Los gigantes tecnológicos podrán, por tanto, ofrecer a rasgos generales -cientos, miles, pero nunca cifras exactas- cuántas veces las agencias de seguridad les exigieron que les cedieran información y a cuántos clientes y usuarios afectaba dicha solicitud. También están autorizadas a desvelar las reclamaciones cursadas por FBI y del Tribunal de Vigilancia Extranjera, cuáles tenían por objeto el contenido de correos electrónicos o cuántas afectaban a las cuentas de sus usuarios.

Las compañías de Internet estuvieron en el punto de mira de las filtraciones de Snowden desde el primer momento. En algunos casos, sus responsables alegaron que la información que proveyeron al Gobierno siempre se hizo conforme a los requerimientos y requisitos recogidos en la Ley Patriótica. Cuando comenzaron a revelarse otro tipo de mecanismos de recopilación de datos que también implicaban a los servidores o los nodos empleados por los gigantes tecnológicos, muchas de estas empresas denunciaron su desconocimiento y exigieron poder hacer públicas las órdenes de la NSA para eludir cualquier responsabilidad de connivencia con las cuestionables prácticas de vigilancia de las agencias de espionaje estadounidenses.

“Aunque este tipo de información había sido clasificada, la oficina y el Director Nacional de Inteligencia, tras consultarlo con otros departamentos y agencias, ha determinado que es de interés público dar a conocer esta información”, señalan Holder y Clapper en su comunicado.

Hasta el momento, debido a que esas órdenes estaban protegidas y catalogadas como información reservada, las compañías no podían hacerlas públicas. Ante la imposibilidad de defenderse de las insinuaciones de colaboración con el espionaje del Gobierno en detrimento de la protección a la privacidad de sus clientes, de las que muchas habían hecho hasta una consigna, entidades como Yahoo, Google o Microsoft interpusieron sendas demandas para poder revelar la naturaleza y el alcance de su cooperación con las autoridades.

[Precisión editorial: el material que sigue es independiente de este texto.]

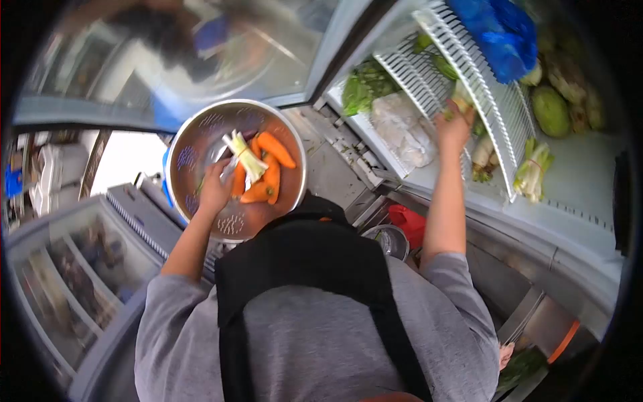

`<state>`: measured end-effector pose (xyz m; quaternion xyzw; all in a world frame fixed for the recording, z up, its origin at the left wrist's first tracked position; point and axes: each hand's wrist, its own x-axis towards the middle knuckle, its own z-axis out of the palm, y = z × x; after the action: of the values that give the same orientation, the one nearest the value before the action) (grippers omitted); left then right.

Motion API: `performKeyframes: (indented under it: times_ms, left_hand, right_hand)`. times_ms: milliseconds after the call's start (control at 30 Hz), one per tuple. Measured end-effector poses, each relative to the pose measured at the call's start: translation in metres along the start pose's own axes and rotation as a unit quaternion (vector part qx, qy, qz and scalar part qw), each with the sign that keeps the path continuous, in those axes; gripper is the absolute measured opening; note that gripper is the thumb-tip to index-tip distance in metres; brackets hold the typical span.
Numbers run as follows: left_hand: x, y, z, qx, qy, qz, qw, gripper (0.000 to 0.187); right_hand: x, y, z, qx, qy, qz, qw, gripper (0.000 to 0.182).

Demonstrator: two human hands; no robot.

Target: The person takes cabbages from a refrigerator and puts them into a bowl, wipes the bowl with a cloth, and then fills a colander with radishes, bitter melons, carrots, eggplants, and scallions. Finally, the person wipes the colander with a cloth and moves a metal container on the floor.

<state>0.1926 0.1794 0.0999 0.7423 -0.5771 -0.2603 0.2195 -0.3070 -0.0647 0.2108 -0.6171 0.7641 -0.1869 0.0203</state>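
A large perforated metal colander (299, 144) stands at the left, with several orange carrots (275, 149) and a tied bunch of spring onions (249, 161) inside. My left hand (216, 189) reaches over its near left side, fingers curled beside the bunch; what they grip, if anything, I cannot make out. On the right, my right hand (454, 129) is inside the fridge at a white wire shelf (479, 87). Its fingers close round a pale vegetable bunch (462, 100) with green showing. Another tied spring onion bunch (532, 171) lies to the right of that shelf.
An open glass door (201, 67) spans the upper left. The fridge holds leafy greens (365, 87), a whitish plastic bag (404, 130), a blue bag (495, 37) and a round green vegetable (551, 112). Below it are a metal bowl (388, 240) and something red (408, 224).
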Motion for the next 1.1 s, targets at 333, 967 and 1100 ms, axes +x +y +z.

Desde que comenzó el escándalo del espionaje, las empresas tecnológicas han exigido a la Administración mucha mayor transparencia y celeridad en la reforma de la NSA. El recelo hacia la protección de la intimidad suscitada por las filtraciones de Snowden ha costado a las entidades miles de millones en beneficios y la obligación, en algunos países, de revisar su modelo de actuación y de negocio. Con el acuerdo alcanzado con el Departamento de Justicia las empresas esperan poder convencer a sus clientes de la legalidad de su cooperación y recuperar parte de la reputación perdida.